If I were the NM of that ED, I would have fired this crew on the spot, and notified the BON immediately.
See, we can agree on some things.

And @Tigger I think I was the one who referred to it as a pandemic.
It’s functionally no different than a shift of paramedics refusing to go to work in an unsafe system.
Lets think about this... you want to compare it to paramedics refusing to work in an unsafe system; ok, how were the Nurses in any danger? You mentioned "professional censure" (which I didn't think existed for nurses, and @Carlos Danger confirmed), but the truth is, they can complain to their union, and do a dozen other things... but at the end of the day, they still had an obligation to their patients, and they refused to do it. Now, if you want to say they refused to work because they lacked proper PPE, I could see where the parallels are. But that's not what happened.
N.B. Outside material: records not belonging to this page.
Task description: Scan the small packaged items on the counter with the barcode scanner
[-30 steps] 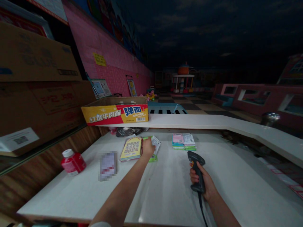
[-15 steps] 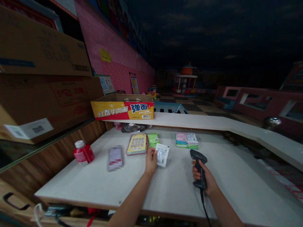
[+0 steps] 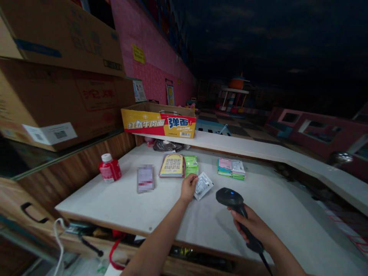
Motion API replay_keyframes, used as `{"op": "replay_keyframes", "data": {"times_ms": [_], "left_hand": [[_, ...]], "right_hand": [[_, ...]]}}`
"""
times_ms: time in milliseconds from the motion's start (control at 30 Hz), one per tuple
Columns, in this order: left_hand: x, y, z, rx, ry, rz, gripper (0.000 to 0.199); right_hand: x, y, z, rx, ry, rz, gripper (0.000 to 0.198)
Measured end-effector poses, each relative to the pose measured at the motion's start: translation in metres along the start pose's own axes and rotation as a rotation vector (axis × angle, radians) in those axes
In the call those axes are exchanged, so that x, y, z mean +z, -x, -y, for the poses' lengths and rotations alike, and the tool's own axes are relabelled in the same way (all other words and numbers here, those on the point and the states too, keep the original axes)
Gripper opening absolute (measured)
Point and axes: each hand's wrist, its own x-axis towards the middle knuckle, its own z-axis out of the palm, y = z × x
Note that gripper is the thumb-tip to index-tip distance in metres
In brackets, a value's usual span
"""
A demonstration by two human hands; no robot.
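Observation:
Pinched in my left hand (image 3: 189, 188) is a small white sachet (image 3: 204, 186), tilted, with printing on the side facing me. My right hand (image 3: 253, 226) is wrapped round the handle of a black barcode scanner (image 3: 230, 197), whose head points left towards the sachet; a blue light shows on its top. Just beyond my left hand lie green sachets (image 3: 191, 161) beside a yellow and red booklet-like stack (image 3: 172, 165). Farther right sits a pile of pink, white and green sachets (image 3: 231, 168).
A red bottle with a white cap (image 3: 110, 168) and a blurred-out flat item (image 3: 145, 178) stand on the left of the white desk (image 3: 123, 209). A yellow-red carton (image 3: 159, 123) rests on the raised ledge (image 3: 238, 143). Large cardboard boxes (image 3: 66, 96) are stacked at left.
The scanner has swung from upright to tilted, its head now nearer the sachet and its blue light showing. The sachet has turned in my left hand. My view has shifted down and left.

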Motion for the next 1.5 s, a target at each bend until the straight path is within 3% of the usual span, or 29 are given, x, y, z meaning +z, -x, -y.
{"op": "replay_keyframes", "data": {"times_ms": [267,467,900,1100,1300,1500], "left_hand": [[0.001,0.002,-0.007,-0.033,-0.006,0.005,0.02],[-0.001,0.004,-0.014,0.004,-0.113,-0.013,0.022],[-0.001,0.001,-0.008,-0.006,-0.035,-0.003,0.02],[-0.002,-0.002,-0.007,-0.04,0.058,-0.021,0.02],[-0.001,-0.004,-0.005,-0.069,0.247,-0.018,0.041],[-0.002,0.002,-0.019,-0.111,0.395,0.065,0.059]], "right_hand": [[0.008,0.024,0.008,-0.001,0.174,0.048,0.045],[0.009,0.027,0.011,0.007,0.166,0.042,0.043],[0.012,0.02,0.008,0.014,0.126,0.074,0.046],[0.002,-0.009,-0.009,0.032,-0.278,-0.004,0.051],[-0.021,-0.045,-0.03,-0.078,-0.856,-0.002,0.044],[-0.031,-0.063,-0.046,-0.074,-1.116,0.039,0.036]]}}
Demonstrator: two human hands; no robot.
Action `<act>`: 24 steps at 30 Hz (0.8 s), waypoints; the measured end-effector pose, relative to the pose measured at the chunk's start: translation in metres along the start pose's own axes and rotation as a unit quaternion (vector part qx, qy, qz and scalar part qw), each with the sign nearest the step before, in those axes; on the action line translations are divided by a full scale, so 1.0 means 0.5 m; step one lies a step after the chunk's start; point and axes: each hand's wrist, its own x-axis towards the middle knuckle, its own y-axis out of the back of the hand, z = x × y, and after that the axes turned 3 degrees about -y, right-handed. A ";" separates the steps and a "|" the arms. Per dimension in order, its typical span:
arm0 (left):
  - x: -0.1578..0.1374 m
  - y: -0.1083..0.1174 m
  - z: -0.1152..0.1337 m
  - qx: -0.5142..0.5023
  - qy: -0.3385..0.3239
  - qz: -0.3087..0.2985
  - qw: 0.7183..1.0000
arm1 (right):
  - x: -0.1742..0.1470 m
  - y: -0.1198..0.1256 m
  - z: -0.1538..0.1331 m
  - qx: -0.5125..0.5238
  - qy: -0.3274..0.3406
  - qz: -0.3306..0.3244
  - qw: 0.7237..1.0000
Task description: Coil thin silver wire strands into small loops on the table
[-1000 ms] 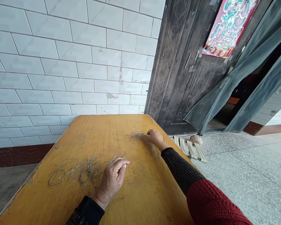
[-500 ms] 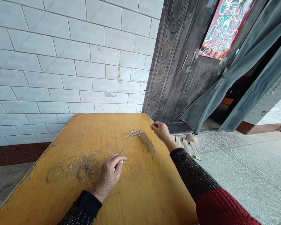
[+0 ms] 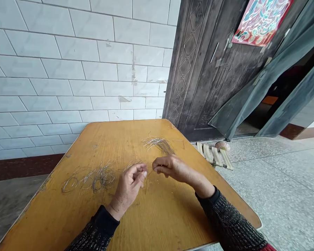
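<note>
1. Head view, hands. The right hand (image 3: 175,169) is bent at the wrist, its thumb and fingertips pinched on a thin strand (image 3: 146,189). The left hand (image 3: 129,186) lies just beside it, thumb and fingers curved towards each other; whether they grip anything cannot be told.

2. Head view, position of the strand. It shows as a fine dark line in the gap between the hands, one end pointing down over the wooden table (image 3: 185,216). Whether it touches the left thumb is unclear.

3. Head view, related material. A sheaf of similar strands (image 3: 158,142) lies beyond the right hand, its pale ends fanned out. A looped tangle (image 3: 103,177) lies to the left of the left hand, and further fine ends (image 3: 132,163) show just behind the left fingers.

4. Handling, as judged from appearance. The strand looks like thin metal wire: very light, springy, readily bent and apt to keep a kink. Its smooth surface may slip under a loose pinch, and its cut ends could prick.

5. Point of hold, as judged. A fingertip pinch near one end suits it best, leaving the length free; in the tangle, a single loose end offers surer purchase than a loop, which could drag its neighbours along.
</note>
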 end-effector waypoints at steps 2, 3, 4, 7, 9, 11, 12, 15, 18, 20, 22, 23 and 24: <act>-0.005 -0.012 0.005 -0.055 0.047 -0.055 0.996 | 0.000 -0.021 -0.018 -0.059 0.042 0.029 0.997; -0.007 -0.017 0.006 -0.073 0.064 -0.063 0.993 | 0.000 -0.029 -0.024 -0.079 0.057 0.050 0.994; -0.008 -0.020 0.006 -0.091 0.077 -0.063 0.991 | 0.000 -0.033 -0.028 -0.095 0.067 0.079 0.990; -0.006 -0.019 0.006 -0.157 0.108 -0.024 0.981 | -0.002 -0.037 -0.026 -0.114 0.075 0.184 0.973; -0.001 -0.011 0.008 -0.226 0.130 0.015 0.965 | -0.003 -0.038 -0.013 -0.096 0.062 0.242 0.964; 0.006 -0.001 0.013 -0.304 0.142 0.054 0.940 | -0.002 -0.045 0.005 -0.051 0.027 0.256 0.965; 0.009 0.003 0.017 -0.342 0.141 0.070 0.927 | -0.001 -0.052 0.014 -0.021 0.001 0.246 0.969; 0.013 0.010 0.027 -0.420 0.118 0.089 0.895 | 0.004 -0.083 0.025 0.109 -0.040 0.160 0.980; 0.010 0.004 0.030 -0.446 0.111 0.084 0.884 | 0.006 -0.112 0.005 0.256 0.009 0.148 0.955; 0.006 -0.003 0.027 -0.459 0.122 0.081 0.876 | 0.003 -0.121 -0.019 0.361 0.023 0.162 0.918; 0.003 -0.008 0.022 -0.475 0.134 0.079 0.866 | 0.000 -0.121 -0.039 0.450 0.003 0.179 0.875; 0.002 -0.009 0.020 -0.482 0.140 0.076 0.861 | -0.001 -0.119 -0.046 0.485 -0.011 0.186 0.854; 0.001 -0.010 0.020 -0.488 0.145 0.072 0.858 | -0.002 -0.117 -0.051 0.515 -0.025 0.190 0.836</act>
I've worked in overworked EMS systems, and still have former co-workers who are working in the COVID hotspots... one is now an ER nurse who tested positive for the virus. It's not fun. my former EMS agency helped out the ER after they got off shift (the entire shift, and it was likely a busy shift, because they are all busy shifts), because the ER was overwhelmed. No one refused to work because they were too busy.
The right way to handle this would have been to declare an internal disaster, recall off-duty employees, move all available hands to needed areas and arrange for emergency staffing. Not schedule three people for the jobs of nine and call it a day.
here is the other thing that you seem to not realize: what if there weren't any other options? no available nurses, no more staffing, no more rooms? You work in the ER, you can't turn critical people away if they walk in the door. You can't always recall people (especially since the people you are recalling likely have to work other shifts too, and are sleeping if they work nights), and you can't always move people; remember, just because the ER is getting slammed, doesn't mean you can move an ortho nurse to the ER and expect that he or she will not completely fail because they aren't trained for ER work. Oh, and while your statement about Administrators with RN certs is valid, when managers are working staff positions, they aren't managing. So no one is managing the "internal disaster" as you recommend, because the mangers are working as line personnel.

These three were incredibly selfish, looking out for themselves and no one else (not their coworkers, not the patients, and definitely not their employer); if the ER wasn't already short-staffed, I think they would have been terminated. their employer should file a complaint with the BON over their actions.